6 Family Norms You Should Refuse To Engage In If They Don’t Serve You

Disclosure: this page may contain affiliate links to select partners. We receive a commission should you choose to make a purchase after clicking on them. Read our affiliate disclosure.

Most families operate on a set of unspoken rules that have been passed down through generations. Some of these traditions bring joy and connection, creating the warm memories you’ll treasure forever. But others? They’re exhausting, causing unnecessary stress, and forcing square pegs into round holes.

When family norms stop serving your actual family—with all its unique personalities, schedules, and needs—it’s time to question them. You are allowed to step away from expectations that don’t work for your family, even if they worked perfectly for your parents or look picture-perfect on social media. Expectations like these:

1. Regularly having family dinner together around the table.

Read any traditional parenting article, and the importance of “sitting around the table together” at some predetermined (minimum) frequency will be up there. They make it sound so easy, and for some people, it works amazingly. But for others, it simply doesn’t work and leaves them feeling like they’re failing at family life when their reality looks completely different.

These days, modern schedules rarely align with traditional dinner timing. When one parent works until seven and another starts their evening shift at six, finding a window where everyone’s available becomes nearly impossible. Then there are single parents juggling multiple responsibilities who may find the preparation, supervision, and cleanup of formal family dinners exhausting rather than bonding. Children’s after-school activities, ever-increasing homework demands, and varying bedtimes add more complexity to an already challenging puzzle.

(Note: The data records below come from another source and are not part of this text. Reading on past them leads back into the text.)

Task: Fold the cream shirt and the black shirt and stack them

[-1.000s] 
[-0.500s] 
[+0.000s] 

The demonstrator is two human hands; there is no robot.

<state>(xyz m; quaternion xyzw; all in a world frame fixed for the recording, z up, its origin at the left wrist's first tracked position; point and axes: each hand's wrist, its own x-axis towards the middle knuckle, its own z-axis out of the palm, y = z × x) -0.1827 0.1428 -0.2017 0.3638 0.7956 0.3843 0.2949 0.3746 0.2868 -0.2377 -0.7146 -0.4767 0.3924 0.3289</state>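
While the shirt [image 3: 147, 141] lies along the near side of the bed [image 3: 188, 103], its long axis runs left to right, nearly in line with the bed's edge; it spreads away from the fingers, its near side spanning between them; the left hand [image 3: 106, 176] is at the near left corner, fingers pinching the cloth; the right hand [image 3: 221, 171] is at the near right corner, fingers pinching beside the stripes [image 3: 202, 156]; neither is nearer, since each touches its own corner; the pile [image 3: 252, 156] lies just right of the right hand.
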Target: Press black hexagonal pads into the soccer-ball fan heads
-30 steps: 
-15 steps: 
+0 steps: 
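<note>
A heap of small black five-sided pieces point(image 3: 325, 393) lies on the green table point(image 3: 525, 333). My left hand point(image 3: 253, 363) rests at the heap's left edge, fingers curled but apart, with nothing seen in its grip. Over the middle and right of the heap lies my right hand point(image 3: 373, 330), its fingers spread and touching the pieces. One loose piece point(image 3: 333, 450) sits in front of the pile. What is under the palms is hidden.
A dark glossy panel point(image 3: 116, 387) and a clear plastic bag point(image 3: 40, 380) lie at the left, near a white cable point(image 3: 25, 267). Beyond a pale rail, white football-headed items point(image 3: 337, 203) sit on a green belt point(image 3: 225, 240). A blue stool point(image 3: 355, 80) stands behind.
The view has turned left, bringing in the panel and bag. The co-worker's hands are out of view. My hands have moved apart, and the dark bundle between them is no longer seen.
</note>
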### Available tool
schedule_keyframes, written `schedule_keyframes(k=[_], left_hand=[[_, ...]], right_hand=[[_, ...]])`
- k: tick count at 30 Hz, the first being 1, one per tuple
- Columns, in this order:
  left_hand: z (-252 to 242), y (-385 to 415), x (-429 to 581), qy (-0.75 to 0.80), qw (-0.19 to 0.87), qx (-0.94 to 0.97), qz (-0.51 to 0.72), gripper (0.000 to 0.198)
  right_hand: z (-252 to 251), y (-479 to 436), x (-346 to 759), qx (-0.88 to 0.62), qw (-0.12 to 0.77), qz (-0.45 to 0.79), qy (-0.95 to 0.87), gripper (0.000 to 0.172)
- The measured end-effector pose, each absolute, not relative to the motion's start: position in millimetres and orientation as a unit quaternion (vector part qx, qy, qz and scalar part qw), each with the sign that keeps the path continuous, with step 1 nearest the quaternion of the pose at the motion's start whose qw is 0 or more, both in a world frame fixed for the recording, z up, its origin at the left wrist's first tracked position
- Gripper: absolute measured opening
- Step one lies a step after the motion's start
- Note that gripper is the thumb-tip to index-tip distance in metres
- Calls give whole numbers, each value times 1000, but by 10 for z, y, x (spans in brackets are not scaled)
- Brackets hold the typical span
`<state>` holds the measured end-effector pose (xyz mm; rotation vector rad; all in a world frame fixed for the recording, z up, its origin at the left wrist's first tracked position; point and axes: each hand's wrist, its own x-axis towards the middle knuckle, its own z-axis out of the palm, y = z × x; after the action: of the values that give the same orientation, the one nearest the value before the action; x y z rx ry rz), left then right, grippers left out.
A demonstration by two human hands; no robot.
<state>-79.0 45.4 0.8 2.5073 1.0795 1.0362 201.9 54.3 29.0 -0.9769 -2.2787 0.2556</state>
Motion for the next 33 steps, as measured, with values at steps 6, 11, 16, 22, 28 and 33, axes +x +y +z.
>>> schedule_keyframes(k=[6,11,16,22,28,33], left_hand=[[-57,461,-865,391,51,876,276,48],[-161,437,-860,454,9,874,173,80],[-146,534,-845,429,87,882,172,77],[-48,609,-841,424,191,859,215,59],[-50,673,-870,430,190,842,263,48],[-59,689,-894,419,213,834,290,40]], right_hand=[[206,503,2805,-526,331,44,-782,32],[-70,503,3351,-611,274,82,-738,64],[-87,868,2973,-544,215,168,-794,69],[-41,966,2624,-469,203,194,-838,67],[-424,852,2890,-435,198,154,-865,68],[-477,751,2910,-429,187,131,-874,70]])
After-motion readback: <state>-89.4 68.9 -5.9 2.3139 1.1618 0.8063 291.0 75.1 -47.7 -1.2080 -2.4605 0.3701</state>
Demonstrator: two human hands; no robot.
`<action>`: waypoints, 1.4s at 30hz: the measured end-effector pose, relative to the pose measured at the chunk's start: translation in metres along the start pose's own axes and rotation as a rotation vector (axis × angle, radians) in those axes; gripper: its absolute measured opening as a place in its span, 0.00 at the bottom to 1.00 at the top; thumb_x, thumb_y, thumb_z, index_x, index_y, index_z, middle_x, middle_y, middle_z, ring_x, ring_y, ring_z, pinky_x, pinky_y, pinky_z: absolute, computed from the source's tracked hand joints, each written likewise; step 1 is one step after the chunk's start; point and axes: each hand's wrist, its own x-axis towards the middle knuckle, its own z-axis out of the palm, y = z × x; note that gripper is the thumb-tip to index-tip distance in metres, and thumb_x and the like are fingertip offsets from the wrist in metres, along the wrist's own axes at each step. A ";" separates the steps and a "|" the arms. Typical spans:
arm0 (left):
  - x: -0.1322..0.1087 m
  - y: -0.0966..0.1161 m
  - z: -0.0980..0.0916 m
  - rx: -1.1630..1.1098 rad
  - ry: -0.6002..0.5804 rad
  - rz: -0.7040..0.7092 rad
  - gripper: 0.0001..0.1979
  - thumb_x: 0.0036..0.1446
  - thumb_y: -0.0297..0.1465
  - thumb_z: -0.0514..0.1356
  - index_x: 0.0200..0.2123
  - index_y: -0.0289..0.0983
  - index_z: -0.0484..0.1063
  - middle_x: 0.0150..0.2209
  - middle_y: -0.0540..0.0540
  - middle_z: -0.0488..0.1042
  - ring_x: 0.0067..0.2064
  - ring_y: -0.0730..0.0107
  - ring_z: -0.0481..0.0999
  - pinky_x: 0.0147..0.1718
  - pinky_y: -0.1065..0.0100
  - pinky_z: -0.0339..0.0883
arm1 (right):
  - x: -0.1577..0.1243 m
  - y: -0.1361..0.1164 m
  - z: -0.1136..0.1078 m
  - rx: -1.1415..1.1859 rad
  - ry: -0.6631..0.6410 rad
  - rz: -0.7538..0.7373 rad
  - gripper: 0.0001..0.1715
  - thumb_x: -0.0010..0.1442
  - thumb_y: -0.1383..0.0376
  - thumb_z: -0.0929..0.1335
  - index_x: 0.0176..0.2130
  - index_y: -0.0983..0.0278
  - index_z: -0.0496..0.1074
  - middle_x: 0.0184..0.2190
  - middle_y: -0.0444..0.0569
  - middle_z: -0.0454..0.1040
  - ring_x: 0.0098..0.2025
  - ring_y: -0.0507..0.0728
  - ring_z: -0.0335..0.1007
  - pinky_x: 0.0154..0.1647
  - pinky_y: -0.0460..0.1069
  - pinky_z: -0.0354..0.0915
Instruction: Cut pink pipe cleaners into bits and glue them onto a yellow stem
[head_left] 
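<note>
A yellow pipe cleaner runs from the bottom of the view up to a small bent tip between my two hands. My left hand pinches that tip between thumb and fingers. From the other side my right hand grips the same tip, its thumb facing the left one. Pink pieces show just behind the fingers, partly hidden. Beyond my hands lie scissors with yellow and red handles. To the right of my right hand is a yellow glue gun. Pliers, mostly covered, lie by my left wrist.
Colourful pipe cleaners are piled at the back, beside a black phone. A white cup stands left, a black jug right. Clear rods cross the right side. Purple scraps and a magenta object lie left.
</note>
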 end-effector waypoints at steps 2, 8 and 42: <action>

And if you throw a child with additional needs in the mix, you’re expecting the impossible. If your child has ADHD, for example, expecting them to sit “nicely” through a lengthy family meal is unlikely to end well. Similarly, autistic kids (or parents) or those with sensory processing differences might find certain food textures, smells, or the social demands of group dining too much to handle. You’re far more likely to end up with meltdowns rather than meaningful conversations

Yes, it’s crucial to connect with your family, but connection doesn’t have to happen at the dinner table at least once a week. Connection can, and should, happen in many moments throughout your day. Car conversations during school pickup, bedtime stories, or even sharing snacks while folding laundry can create the closeness you’re seeking without the logistical nightmare of coordinating everyone’s schedule and needs around one specific mealtime.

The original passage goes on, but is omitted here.